Assignment: In the records below, find each line holding the word "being" and copy it.

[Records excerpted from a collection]

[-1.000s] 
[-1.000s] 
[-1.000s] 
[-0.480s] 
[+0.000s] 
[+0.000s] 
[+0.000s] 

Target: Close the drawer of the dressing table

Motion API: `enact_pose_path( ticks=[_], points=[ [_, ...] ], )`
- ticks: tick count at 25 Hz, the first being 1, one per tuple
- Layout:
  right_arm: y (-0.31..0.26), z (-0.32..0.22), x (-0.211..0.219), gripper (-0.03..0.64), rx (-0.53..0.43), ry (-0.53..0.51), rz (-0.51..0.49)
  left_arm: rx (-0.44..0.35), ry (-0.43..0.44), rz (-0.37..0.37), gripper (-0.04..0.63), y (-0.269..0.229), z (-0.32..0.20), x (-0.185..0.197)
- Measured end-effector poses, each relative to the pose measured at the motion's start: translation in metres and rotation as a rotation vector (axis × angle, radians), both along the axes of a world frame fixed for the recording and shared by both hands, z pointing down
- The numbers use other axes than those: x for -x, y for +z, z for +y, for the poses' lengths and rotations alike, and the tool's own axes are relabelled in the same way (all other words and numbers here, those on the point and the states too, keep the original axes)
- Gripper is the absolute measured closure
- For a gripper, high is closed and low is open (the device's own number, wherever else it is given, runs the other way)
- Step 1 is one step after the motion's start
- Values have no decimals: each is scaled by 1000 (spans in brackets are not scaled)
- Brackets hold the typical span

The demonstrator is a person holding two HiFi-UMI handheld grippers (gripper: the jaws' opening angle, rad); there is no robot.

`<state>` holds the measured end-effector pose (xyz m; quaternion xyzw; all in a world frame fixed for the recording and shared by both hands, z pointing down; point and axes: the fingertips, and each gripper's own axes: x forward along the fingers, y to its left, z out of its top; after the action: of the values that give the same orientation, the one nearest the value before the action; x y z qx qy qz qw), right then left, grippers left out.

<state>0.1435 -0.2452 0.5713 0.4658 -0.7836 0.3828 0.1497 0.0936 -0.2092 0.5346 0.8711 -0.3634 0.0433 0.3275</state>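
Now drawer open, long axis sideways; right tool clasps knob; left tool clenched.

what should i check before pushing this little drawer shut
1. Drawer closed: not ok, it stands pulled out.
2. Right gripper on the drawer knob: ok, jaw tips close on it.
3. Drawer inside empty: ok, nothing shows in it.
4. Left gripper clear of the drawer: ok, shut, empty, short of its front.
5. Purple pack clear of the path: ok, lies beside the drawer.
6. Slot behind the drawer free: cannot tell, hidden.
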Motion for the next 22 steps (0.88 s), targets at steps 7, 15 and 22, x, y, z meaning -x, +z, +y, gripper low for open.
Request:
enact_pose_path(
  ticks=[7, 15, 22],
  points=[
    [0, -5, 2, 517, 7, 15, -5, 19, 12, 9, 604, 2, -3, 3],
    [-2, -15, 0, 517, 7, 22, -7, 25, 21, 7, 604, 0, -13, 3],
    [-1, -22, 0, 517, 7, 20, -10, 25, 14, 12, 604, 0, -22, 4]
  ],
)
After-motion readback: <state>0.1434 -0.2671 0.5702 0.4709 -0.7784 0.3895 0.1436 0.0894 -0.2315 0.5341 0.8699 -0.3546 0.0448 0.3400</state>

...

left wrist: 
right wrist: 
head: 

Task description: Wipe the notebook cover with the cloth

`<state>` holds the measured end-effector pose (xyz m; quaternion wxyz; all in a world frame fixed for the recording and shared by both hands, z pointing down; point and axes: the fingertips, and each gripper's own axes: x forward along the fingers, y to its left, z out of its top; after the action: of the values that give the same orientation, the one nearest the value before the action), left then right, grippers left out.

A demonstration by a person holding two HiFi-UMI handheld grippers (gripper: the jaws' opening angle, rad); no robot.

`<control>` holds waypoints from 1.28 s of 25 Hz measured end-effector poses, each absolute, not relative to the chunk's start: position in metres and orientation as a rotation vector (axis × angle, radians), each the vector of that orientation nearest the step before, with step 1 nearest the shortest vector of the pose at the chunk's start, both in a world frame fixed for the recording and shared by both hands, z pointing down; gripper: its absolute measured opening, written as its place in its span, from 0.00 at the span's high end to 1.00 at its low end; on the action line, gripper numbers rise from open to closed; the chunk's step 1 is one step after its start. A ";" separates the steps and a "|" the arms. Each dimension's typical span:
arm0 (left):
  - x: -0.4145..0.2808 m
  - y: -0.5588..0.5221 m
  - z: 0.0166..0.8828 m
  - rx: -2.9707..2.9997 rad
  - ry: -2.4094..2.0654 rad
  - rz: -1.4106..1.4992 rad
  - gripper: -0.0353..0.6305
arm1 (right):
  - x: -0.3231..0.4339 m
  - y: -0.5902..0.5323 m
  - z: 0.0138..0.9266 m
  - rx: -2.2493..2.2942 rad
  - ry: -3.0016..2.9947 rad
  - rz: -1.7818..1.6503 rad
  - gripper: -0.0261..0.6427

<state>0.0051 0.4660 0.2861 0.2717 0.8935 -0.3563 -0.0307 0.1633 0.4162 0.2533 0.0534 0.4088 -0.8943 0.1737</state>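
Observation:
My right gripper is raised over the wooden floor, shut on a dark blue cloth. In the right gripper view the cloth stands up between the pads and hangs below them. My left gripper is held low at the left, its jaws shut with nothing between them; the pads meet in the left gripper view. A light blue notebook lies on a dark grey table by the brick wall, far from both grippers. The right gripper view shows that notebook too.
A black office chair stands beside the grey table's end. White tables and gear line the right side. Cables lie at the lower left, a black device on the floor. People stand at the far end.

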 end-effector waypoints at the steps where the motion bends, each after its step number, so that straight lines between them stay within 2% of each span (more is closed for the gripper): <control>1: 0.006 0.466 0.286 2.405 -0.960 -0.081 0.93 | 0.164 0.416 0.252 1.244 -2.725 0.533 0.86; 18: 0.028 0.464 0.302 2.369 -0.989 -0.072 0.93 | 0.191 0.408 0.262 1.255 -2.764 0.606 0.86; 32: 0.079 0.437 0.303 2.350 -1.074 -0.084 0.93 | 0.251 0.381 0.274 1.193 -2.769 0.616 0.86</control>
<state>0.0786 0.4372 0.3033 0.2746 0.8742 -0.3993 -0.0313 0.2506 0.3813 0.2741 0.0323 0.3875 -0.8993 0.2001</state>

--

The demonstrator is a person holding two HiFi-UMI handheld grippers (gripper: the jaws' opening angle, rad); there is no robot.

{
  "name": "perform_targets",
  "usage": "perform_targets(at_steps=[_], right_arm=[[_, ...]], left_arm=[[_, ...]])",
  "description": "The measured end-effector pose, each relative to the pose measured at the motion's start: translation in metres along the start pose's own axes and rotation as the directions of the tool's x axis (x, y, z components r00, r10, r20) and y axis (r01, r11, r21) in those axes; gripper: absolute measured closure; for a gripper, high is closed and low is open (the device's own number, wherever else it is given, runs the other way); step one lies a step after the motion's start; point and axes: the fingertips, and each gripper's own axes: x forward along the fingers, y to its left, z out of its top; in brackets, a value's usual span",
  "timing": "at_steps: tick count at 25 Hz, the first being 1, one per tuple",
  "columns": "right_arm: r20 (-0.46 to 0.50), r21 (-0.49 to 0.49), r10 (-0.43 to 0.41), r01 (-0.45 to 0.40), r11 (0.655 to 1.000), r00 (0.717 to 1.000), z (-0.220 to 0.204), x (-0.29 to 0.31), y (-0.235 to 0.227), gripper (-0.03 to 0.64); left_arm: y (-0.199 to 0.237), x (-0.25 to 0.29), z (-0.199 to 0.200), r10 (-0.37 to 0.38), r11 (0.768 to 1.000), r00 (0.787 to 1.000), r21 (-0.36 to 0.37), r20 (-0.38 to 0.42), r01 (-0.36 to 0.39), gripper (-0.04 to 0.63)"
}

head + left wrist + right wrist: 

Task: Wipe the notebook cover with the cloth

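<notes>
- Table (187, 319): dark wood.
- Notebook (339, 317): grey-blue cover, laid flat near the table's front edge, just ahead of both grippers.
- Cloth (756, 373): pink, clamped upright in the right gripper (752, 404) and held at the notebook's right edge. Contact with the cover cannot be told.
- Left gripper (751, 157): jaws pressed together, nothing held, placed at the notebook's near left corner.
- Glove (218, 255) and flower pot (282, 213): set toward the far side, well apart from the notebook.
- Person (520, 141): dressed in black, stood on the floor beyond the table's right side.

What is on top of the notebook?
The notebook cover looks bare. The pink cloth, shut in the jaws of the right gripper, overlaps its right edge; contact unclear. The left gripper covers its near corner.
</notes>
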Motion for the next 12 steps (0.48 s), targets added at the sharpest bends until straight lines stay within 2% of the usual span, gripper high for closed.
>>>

Solution to the exercise:
- ticks: tick count at 25 Hz, the first being 1, one per tuple
  "timing": "at_steps: tick count at 25 Hz, the first being 1, one per tuple",

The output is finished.